I used a design table to create multiple configurations that modified each variable independently. I used an outer thickness of .25in-1in in .25in increments and I found that this dimension can be optimized, and the the best value is close to .5in. I used the same increments for the center thickness and found (unsurprisingly) that the thinner, or more importantly lighter, that section was the higher the ratio of mass:MOI. And here enters FEA, an aspect of CAD that I have some basic experience with, but I felt a little in over my head taking on this project. After all this is a 3-5lbs chunk of aluminum spinning at up to 6000rpm, breaking is not an option. So based on all of this my current goal is to reduce the mass of the center disc section as much as possible before the wheel can no longer spin to 6000RPM safely. I have run lots of simulations with different configurations of center thickness and random fillet size/location, Ill include some pictures of these simulations below. Like the title says I am looking for a factor of safety to use after my simulation to ensure that the wheel will not fail, has anybody else done simulations of you flywheel? What factor of safety did you use? Am I doing all of this completely wrong? I’m also open to any suggestions for changing the overall design to improve the mass to MOI ratio. I have considered pocketing the center disc and using “spokes” like the AndyMark performance wheel but that increases the complexity of machining considerably so I would like to avoid that.

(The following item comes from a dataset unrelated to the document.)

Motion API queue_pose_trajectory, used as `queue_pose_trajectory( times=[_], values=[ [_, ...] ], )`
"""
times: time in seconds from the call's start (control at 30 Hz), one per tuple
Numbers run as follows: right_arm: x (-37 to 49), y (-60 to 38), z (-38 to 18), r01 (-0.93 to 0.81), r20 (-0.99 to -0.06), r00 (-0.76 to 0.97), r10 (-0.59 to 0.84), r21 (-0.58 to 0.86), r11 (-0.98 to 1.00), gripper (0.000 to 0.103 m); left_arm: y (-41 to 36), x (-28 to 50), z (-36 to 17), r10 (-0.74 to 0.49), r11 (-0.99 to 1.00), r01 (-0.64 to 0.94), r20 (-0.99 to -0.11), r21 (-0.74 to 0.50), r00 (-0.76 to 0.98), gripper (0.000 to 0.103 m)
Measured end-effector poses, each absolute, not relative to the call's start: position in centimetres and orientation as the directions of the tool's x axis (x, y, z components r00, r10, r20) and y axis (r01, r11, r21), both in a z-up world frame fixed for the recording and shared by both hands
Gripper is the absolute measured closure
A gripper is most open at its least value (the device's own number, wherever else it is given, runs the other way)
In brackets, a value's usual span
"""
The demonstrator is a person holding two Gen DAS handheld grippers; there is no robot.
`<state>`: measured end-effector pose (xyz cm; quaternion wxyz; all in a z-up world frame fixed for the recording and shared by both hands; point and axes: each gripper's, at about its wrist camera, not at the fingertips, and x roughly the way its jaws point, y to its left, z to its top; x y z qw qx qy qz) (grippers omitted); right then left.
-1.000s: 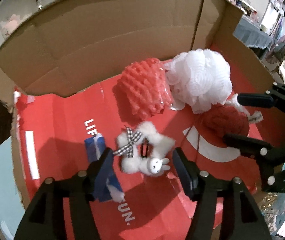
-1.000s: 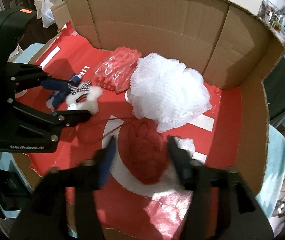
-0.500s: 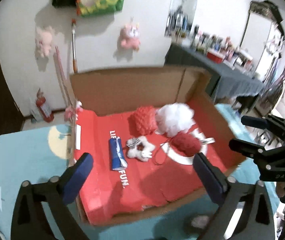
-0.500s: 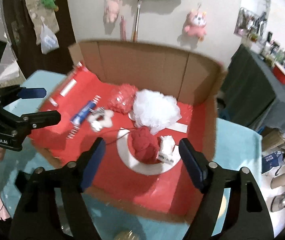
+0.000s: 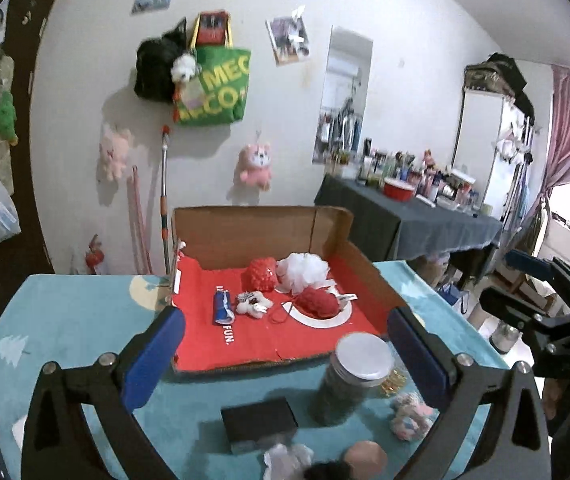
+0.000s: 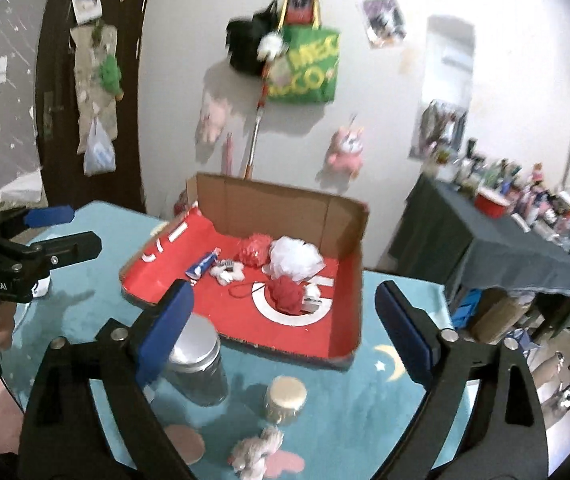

This is the standard no fillet version, this is using a .5in outer thickness and a .5in inner disc thickness

This version has a fillet with radius .75in between the outer section and the inner disc, this is using a .5in outer thickness and a .5in inner disc thickness

This is a standard, no fillet, version that uses a .5in outer thickness and a .25in inner disc thickness

I can provide any additional information or simulations if it is necessary, including CAD files.

What a wonderful engineering exercise! Well done!

I highly doubt it.

This is a tricky question in this context. ASSUMING that you’re using aluminum, it will fatigue. That is to say it gets weaker and weaker the more times it is stressed.

This is a a fatigue curve for 6061T6. There are many types of fatigue tests and confidence intervals, so take this as an example, not ‘all aluminum fatigues like this.’ You should guess how many spin-up cycles your flywheel will experience (N in the plot) and calculate a FoS from the fatigue strength. For ‘if this fails we’ll all be really sad’ cases I suggest aiming for a FoS of 10-20.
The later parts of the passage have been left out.